El contraste con otras regiones resulta demoledor: mientras Asia intenta reforzar sus acuerdos comerciales intrarregionales, la relación transatlántica —tradicional ancla de estabilidad económica— entra en una fase de desconfianza abierta. En este escenario, cualquier mensaje de endurecimiento desde Washington o Bruselas podría empujar al oro a nuevos máximos y desencadenar correcciones adicionales en renta variable y crédito corporativo.
Reacción de los bancos centrales y de los grandes fondos
Más allá del movimiento diario, el rally del oro se apoya en un cambio estructural en la política de reservas de muchos países.
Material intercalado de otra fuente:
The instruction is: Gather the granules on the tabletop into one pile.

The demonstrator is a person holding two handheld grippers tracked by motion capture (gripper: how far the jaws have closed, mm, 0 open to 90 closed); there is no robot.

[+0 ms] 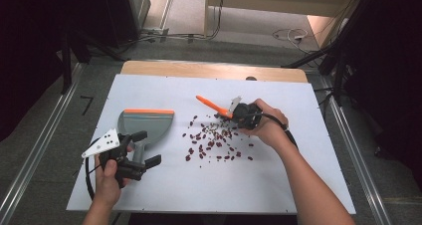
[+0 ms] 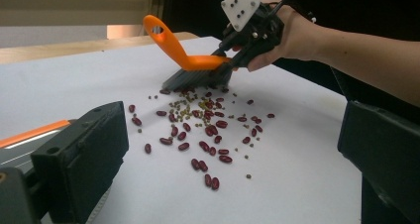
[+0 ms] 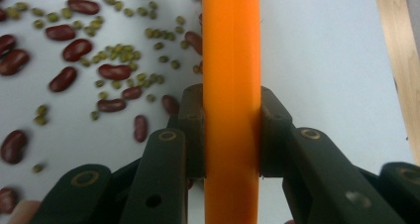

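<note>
Red kidney beans and small green beans [image 1: 211,140] lie scattered on the white board [image 1: 278,185]. My right gripper [image 1: 239,114] is shut on the orange handle [image 3: 232,60] of a small brush [image 2: 188,60]. The brush's dark bristles [image 2: 193,78] rest on the board at the far edge of the beans [image 2: 203,130]. A grey dustpan [image 1: 147,125] with an orange lip lies at the left, its mouth facing away from the person. My left gripper [image 1: 148,148] is open by the dustpan's handle, its black jaws wide apart and facing the beans.
The wooden table edge [image 1: 214,69] shows behind the board. Metal rails [image 1: 35,155] run along the floor on both sides, and dark stands and cables [image 1: 291,34] stand farther back. Bare board lies in front of the beans.
</note>
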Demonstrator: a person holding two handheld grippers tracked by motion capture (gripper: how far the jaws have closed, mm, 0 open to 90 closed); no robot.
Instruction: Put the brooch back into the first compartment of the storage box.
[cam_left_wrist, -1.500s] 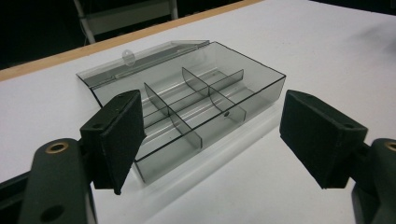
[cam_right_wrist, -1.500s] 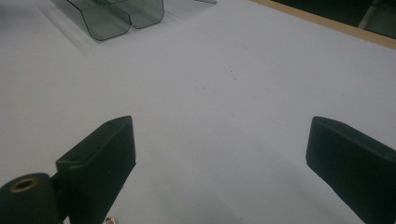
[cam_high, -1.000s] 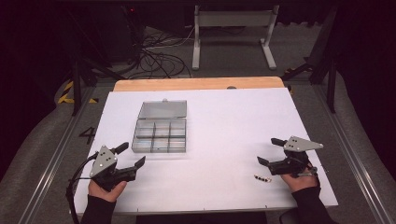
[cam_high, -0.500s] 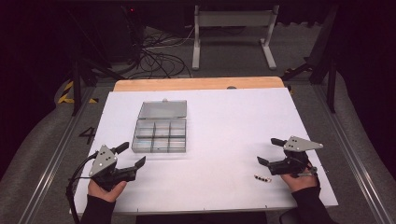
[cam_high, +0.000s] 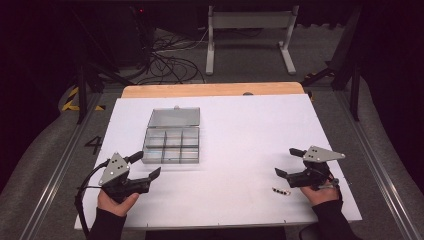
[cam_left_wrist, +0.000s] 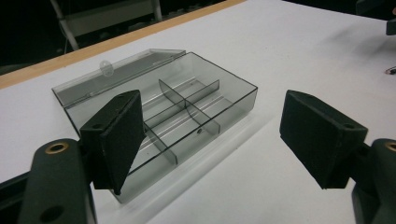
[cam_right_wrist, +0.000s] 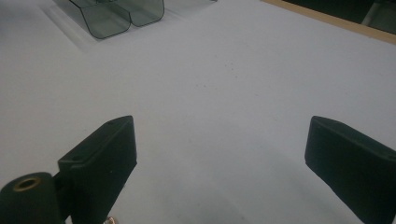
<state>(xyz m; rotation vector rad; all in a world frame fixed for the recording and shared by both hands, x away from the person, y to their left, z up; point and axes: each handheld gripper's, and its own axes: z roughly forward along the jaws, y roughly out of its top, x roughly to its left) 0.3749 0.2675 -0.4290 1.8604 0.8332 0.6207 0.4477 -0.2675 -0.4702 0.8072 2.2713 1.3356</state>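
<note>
A clear grey compartment box (cam_high: 171, 143) lies open on the white table (cam_high: 240, 130), its lid (cam_high: 174, 117) laid flat behind it; the compartments look empty. In the left gripper view the box (cam_left_wrist: 187, 107) sits just beyond the jaws. My left gripper (cam_high: 145, 166) rests open at the near left, just in front of the box, and its own view (cam_left_wrist: 224, 135) shows nothing between the jaws. My right gripper (cam_high: 291, 161) stands open at the near right, over bare table (cam_right_wrist: 219, 144). A small dark bracelet-like chain (cam_high: 281, 190) lies beside the right hand.
A wooden strip (cam_high: 212, 90) borders the table's far edge. Beyond it stand a white metal stand (cam_high: 250, 30) and tangled cables (cam_high: 170, 55) on the floor. Metal rails (cam_high: 55, 170) run along both sides of the table.
</note>
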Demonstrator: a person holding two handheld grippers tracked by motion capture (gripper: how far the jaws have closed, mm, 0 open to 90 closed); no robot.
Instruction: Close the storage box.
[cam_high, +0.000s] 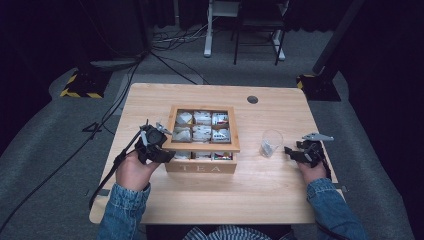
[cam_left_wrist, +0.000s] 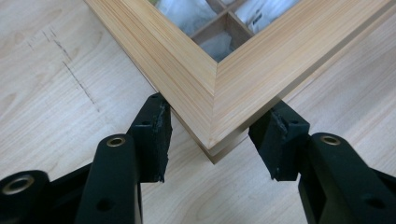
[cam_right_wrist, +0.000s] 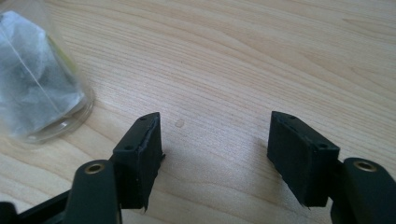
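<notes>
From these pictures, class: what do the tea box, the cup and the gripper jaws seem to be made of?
Tea box: light wood, perhaps bamboo, smooth and matt; fine straight grain shows on its lid frame.
Cup: clear glass or plastic, glossy; a tea bag shows through it.
Left gripper and right gripper: jaws matt black, likely plastic with rubbery pads.

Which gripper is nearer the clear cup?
Right. The right gripper sits open on the table just beside the clear cup, not touching it. The left gripper is open at the tea box lid's corner, farther away.
</notes>
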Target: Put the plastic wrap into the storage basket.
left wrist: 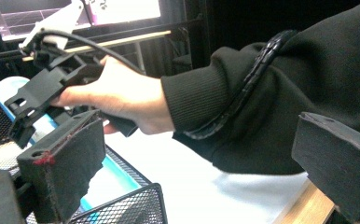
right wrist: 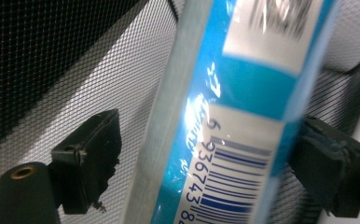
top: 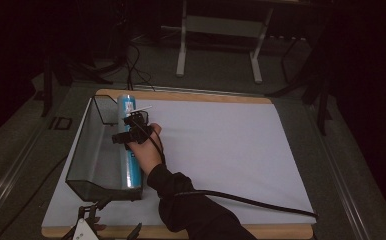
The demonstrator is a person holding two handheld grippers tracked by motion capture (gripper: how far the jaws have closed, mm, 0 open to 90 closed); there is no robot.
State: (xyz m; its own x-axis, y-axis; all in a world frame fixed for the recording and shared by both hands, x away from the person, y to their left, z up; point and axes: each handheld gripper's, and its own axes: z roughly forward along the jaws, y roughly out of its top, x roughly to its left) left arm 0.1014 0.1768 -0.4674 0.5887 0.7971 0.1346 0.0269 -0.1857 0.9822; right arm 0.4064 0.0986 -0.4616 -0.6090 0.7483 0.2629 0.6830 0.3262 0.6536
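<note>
Leftmost in the high view, a dark wire-mesh tray (top: 83, 165) sits along the left part of the white sheet (top: 221, 150) that covers the wooden table (top: 191, 96). A long blue tube (top: 130, 150) lies lengthwise along the tray's right side, its far end with a white label toward the upper left of the frame.

At the bottom left edge of the high view, the left gripper (top: 88, 225) is partly in frame near the tray's near corner. In the left gripper view, its two black foam-padded jaws stand wide apart with nothing between them; mesh tray corner (left wrist: 136, 205) and blue tube (left wrist: 117, 175) lie below.

Left of centre in the high view, the right hand (top: 146, 147) holds the right gripper (top: 128, 131) down over the tube's middle; a black sleeve (top: 191, 210) and trailing cable (top: 251, 202) run toward the lower right.

In the right gripper view, the tube (right wrist: 234, 121) runs between the jaws, barcode visible at lower centre. The right pad touches the tube's edge; the left pad stands apart from it, mesh showing in the gap. Jaws are spread around the tube, not clamped on it.
</note>
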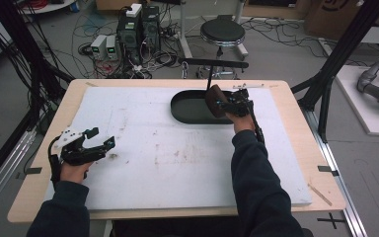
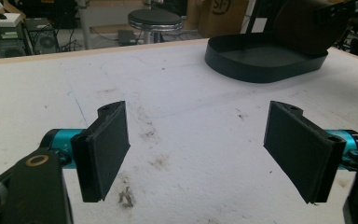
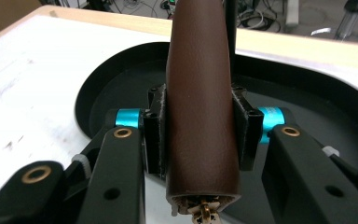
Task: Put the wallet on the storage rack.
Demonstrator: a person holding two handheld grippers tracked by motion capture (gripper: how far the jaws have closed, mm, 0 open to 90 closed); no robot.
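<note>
The right gripper [image 3: 200, 135] is clamping a brown case [image 3: 200, 93] above the tray [image 1: 187, 109] at one o'clock; smooth leather risks slipping. The left gripper [image 2: 205, 154] is idling wide open, empty.

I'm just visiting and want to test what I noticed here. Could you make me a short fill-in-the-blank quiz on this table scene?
1. The right gripper is shut on a brown leather case, holding it over the ____ tray.
2. The left gripper has its jaws ____, with nothing between them.
3. The tray sits on a ____ board that covers the table.

Missing words: black; open; white
</note>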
En los últimos doce meses, varios bancos centrales emergentes han incrementado sus tenencias de oro en torno a un 8%-10%, como parte de una estrategia de diversificación frente al dólar y al euro.
Este fenómeno se ha acelerado en las últimas semanas. “Cuando perciben que las tensiones ya no son coyunturales, sino que afectan a la arquitectura misma del comercio y la seguridad, los bancos centrales reaccionan con el único instrumento que tienen fuera del sistema financiero occidental: el oro”, explican fuentes del mercado.
Los grandes fondos internacionales siguen la misma lógica. La asignación media a oro en carteras de perfil conservador habría pasado del 3% al 6%-7% en dos años, según estimaciones de la industria. El resultado es un suelo de demanda estructural que amplifica cualquier episodio de estrés geopolítico. Cada titular sobre Groenlandia, la OTAN o nuevos aranceles se traduce en compras adicionales, consolidando una dinámica en la que el metal reacciona no solo al dato económico, sino al clima político de fondo.